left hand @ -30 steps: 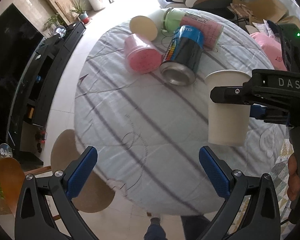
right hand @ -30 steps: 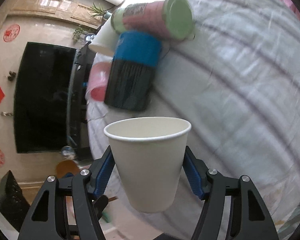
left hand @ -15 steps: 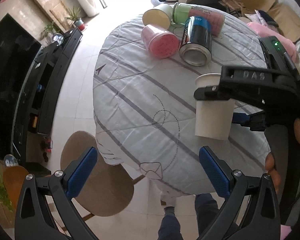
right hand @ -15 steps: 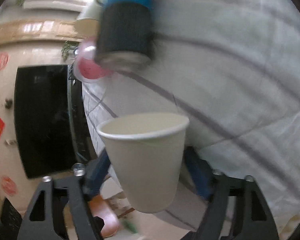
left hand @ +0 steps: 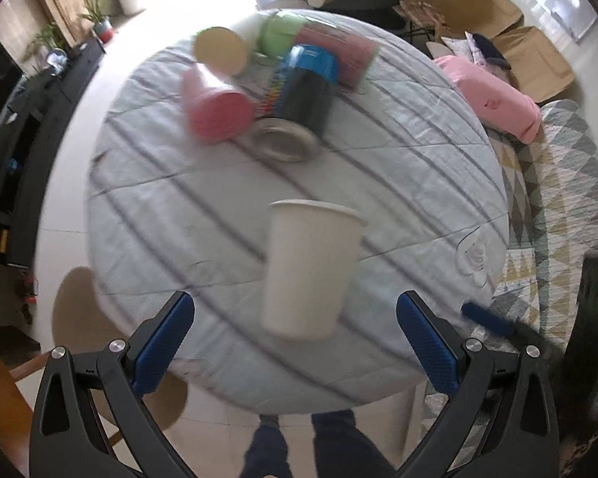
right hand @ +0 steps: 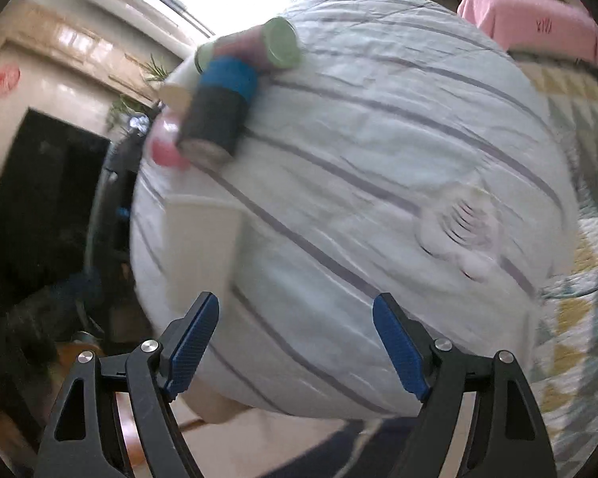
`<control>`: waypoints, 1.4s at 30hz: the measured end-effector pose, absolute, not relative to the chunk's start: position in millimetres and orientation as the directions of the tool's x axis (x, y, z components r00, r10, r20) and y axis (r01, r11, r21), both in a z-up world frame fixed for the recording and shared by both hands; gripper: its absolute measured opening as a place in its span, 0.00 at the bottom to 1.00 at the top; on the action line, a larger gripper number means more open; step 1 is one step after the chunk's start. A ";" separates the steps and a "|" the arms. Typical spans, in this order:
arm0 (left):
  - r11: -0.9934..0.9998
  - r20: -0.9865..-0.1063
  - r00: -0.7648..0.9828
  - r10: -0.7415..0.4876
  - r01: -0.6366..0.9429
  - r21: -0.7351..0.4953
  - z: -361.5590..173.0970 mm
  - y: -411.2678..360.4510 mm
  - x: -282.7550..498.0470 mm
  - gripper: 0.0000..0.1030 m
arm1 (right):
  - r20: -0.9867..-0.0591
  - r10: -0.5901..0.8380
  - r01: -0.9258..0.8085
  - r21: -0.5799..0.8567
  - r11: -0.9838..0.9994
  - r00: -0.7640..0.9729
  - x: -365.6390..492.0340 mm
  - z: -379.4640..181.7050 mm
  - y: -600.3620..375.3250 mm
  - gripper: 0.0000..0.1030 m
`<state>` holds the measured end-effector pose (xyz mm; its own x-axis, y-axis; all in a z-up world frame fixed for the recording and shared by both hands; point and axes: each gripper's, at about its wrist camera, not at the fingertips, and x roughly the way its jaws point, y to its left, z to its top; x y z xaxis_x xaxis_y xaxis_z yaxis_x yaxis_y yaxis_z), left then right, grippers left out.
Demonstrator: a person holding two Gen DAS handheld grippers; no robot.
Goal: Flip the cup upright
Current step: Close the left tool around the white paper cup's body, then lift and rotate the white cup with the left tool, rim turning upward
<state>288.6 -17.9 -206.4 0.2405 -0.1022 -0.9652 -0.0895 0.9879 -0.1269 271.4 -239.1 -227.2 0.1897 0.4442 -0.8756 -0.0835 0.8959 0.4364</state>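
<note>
A white paper cup (left hand: pixel 309 267) stands upright, rim up, on the near part of the round table (left hand: pixel 418 167) with its striped pale cloth. It also shows blurred at the left of the right wrist view (right hand: pixel 201 255). My left gripper (left hand: pixel 295 346) is open and empty, just in front of the cup. My right gripper (right hand: pixel 295 344) is open and empty, off to the cup's right; one of its blue fingertips (left hand: pixel 486 318) shows at the lower right of the left wrist view.
At the table's far side lie a pink cup (left hand: pixel 215 107), a blue-and-black can (left hand: pixel 299 95), a green-ended pink tube (left hand: pixel 319 47) and a cream cup (left hand: pixel 221 49). A brown stool (left hand: pixel 79 306) stands at the lower left, a pink cushion (left hand: pixel 494 99) on the right.
The right gripper has opened and let go of the paper cup, which now stands on the table. The right gripper has pulled back to the right; both views are blurred by motion.
</note>
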 end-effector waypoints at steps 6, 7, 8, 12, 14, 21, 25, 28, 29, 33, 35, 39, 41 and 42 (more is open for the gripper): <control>0.987 -0.977 0.174 -0.126 -0.074 -0.140 -228.0 -39.5 316.3 1.00 | -0.896 0.389 -0.187 0.353 0.917 0.213 267.4 -241.8 -237.3 0.79; 0.988 -0.978 0.167 -0.123 -0.074 -0.136 -230.4 -40.4 318.5 1.00 | -0.896 0.389 -0.191 0.353 0.916 0.212 271.1 -246.2 -232.1 0.79; 0.989 -0.981 0.156 -0.116 -0.076 -0.129 -233.8 -40.4 321.1 1.00 | -0.899 0.386 -0.193 0.349 0.917 0.208 272.1 -247.8 -235.5 0.79; 0.986 -0.984 0.127 -0.124 -0.092 -0.136 -242.0 -37.3 325.7 0.98 | -0.894 0.399 -0.200 0.360 0.911 0.206 275.3 -255.9 -232.9 0.79; 0.988 -0.986 0.123 -0.116 -0.090 -0.127 -244.3 -38.3 327.0 0.97 | -0.889 0.413 -0.200 0.376 0.905 0.196 278.2 -258.4 -231.0 0.79; 0.984 -0.986 0.096 -0.137 -0.100 -0.146 -255.7 -36.6 335.4 0.90 | -0.887 0.430 -0.231 0.388 0.892 0.172 278.4 -261.7 -221.1 0.79; 0.986 -0.989 0.082 -0.126 -0.103 -0.134 -262.0 -36.3 339.4 0.72 | -0.886 0.438 -0.238 0.396 0.887 0.155 278.1 -267.3 -215.3 0.79; 0.982 -0.986 0.076 -0.152 -0.103 -0.159 -266.3 -34.8 341.0 0.72 | -0.883 0.446 -0.242 0.405 0.882 0.147 276.8 -268.3 -213.2 0.79; 0.983 -0.985 0.082 -0.151 -0.091 -0.159 -265.5 -34.9 340.9 0.72 | -0.882 0.448 -0.244 0.407 0.880 0.147 276.2 -268.0 -211.4 0.79; 0.978 -0.975 0.134 -0.179 -0.087 -0.192 -252.6 -28.6 338.4 0.71 | -0.864 0.485 -0.236 0.447 0.863 0.134 274.7 -269.0 -205.9 0.79; 0.973 -0.966 0.169 -0.196 -0.087 -0.213 -243.9 -24.6 336.7 0.71 | -0.856 0.500 -0.241 0.462 0.854 0.131 275.2 -267.7 -200.9 0.79; 0.970 -0.941 0.273 -0.201 -0.080 -0.231 -225.4 -18.8 329.7 0.71 | -0.823 0.555 -0.226 0.521 0.823 0.124 276.9 -265.3 -194.7 0.79; 0.967 -0.927 0.311 -0.208 -0.078 -0.243 -218.1 -16.2 326.6 0.72 | -0.822 0.553 -0.221 0.520 0.825 0.134 278.2 -265.1 -191.8 0.79; 0.962 -0.913 0.341 -0.222 -0.073 -0.262 -214.0 -14.4 323.0 0.72 | -0.822 0.552 -0.220 0.518 0.826 0.139 278.4 -264.8 -190.7 0.79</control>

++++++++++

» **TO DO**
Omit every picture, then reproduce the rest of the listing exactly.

» **YOUR SOLUTION**
left hand @ -30 steps: 
right hand @ -30 steps: 
left hand @ -15 steps: 
right hand @ -15 steps: 
left hand @ +0 steps: 
right hand @ +0 steps: 
`<control>`: waypoints, 1.4s at 30hz: the measured end-effector pose, absolute, not relative to the chunk's start: position in millimetres and orientation as the directions of the tool's x axis (x, y, z components r00, r10, r20) and y axis (r01, r11, r21), both in a z-up world frame fixed for the recording and shared by both hands; gripper: its absolute measured opening as a place in its span, 0.00 at the bottom to 1.00 at the top; on the action line, a larger gripper number means more open; step 1 is one step after the chunk's start. A ";" separates the steps and a "|" the arms. Typical spans, in this order:
arm0 (left):
  - r11: -0.9934..0.9998
  - r20: -0.9865..-0.1063
  - r00: -0.7648..0.9828
  - r10: -0.7415..0.4876
  - r01: -0.6366..0.9429
  - r21: -0.7351..0.4953
  - z: -361.5590..173.0970 mm
  - y: -411.2678..360.4510 mm
  - x: -282.7550..498.0470 mm
  - gripper: 0.0000..0.1030 m
arm1 (right):
  - r20: -0.9867..-0.0591
  - r10: -0.5901..0.8380
  - r01: -0.9258..0.8085
  - r21: -0.5799..0.8567
  - r11: -0.9838..0.9994
  - r00: -0.7640..0.9729
  - x: -365.6390..492.0340 mm
  - z: -379.4640..181.7050 mm
  - y: -600.3620..375.3250 mm
  - gripper: 0.0000..0.1030 m
`<state>` holds the measured end-effector pose (xyz mm; its own x-axis, y-axis; all in a z-up world frame fixed for the recording and shared by both hands; point and axes: each gripper's, at about its wrist camera, not at the fingertips, and x roughly the way its jaws point, y to its left, z to its top; x y z xaxis_x xaxis_y xaxis_z yaxis_x yaxis_y yaxis_z), left then right, grippers left out.
Demonstrator: a person holding two Gen DAS handheld grippers; no robot.
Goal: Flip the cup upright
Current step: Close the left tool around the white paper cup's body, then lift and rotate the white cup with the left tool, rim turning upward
<state>288.6 -17.9 -206.4 0.2405 -0.1022 -0.9652 -0.0895 0.9879 -0.1269 271.4 -239.1 -227.2 0.1897 0.4442 -0.8756 -0.0835 0.8959 0.4364</state>
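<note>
A white paper cup (left hand: pixel 309 267) stands upright, rim up, on the near part of the round table (left hand: pixel 418 167) with its striped pale cloth. It also shows blurred at the left of the right wrist view (right hand: pixel 201 255). My left gripper (left hand: pixel 295 346) is open and empty, just in front of the cup. My right gripper (right hand: pixel 295 344) is open and empty, off to the cup's right; one of its blue fingertips (left hand: pixel 486 318) shows at the lower right of the left wrist view.
At the table's far side lie a pink cup (left hand: pixel 215 107), a blue-and-black can (left hand: pixel 299 95), a green-ended pink tube (left hand: pixel 319 47) and a cream cup (left hand: pixel 221 49). A brown stool (left hand: pixel 79 306) stands at the lower left, a pink cushion (left hand: pixel 494 99) on the right.
The right gripper has opened and let go of the paper cup, which now stands on the table. The right gripper has pulled back to the right; both views are blurred by motion.
</note>
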 end-effector waypoints at steps 6, 7, 8, 12, 14, 21, 25, 28, 29, 33, 35, 39, 41 and 42 (more is open for the gripper): <control>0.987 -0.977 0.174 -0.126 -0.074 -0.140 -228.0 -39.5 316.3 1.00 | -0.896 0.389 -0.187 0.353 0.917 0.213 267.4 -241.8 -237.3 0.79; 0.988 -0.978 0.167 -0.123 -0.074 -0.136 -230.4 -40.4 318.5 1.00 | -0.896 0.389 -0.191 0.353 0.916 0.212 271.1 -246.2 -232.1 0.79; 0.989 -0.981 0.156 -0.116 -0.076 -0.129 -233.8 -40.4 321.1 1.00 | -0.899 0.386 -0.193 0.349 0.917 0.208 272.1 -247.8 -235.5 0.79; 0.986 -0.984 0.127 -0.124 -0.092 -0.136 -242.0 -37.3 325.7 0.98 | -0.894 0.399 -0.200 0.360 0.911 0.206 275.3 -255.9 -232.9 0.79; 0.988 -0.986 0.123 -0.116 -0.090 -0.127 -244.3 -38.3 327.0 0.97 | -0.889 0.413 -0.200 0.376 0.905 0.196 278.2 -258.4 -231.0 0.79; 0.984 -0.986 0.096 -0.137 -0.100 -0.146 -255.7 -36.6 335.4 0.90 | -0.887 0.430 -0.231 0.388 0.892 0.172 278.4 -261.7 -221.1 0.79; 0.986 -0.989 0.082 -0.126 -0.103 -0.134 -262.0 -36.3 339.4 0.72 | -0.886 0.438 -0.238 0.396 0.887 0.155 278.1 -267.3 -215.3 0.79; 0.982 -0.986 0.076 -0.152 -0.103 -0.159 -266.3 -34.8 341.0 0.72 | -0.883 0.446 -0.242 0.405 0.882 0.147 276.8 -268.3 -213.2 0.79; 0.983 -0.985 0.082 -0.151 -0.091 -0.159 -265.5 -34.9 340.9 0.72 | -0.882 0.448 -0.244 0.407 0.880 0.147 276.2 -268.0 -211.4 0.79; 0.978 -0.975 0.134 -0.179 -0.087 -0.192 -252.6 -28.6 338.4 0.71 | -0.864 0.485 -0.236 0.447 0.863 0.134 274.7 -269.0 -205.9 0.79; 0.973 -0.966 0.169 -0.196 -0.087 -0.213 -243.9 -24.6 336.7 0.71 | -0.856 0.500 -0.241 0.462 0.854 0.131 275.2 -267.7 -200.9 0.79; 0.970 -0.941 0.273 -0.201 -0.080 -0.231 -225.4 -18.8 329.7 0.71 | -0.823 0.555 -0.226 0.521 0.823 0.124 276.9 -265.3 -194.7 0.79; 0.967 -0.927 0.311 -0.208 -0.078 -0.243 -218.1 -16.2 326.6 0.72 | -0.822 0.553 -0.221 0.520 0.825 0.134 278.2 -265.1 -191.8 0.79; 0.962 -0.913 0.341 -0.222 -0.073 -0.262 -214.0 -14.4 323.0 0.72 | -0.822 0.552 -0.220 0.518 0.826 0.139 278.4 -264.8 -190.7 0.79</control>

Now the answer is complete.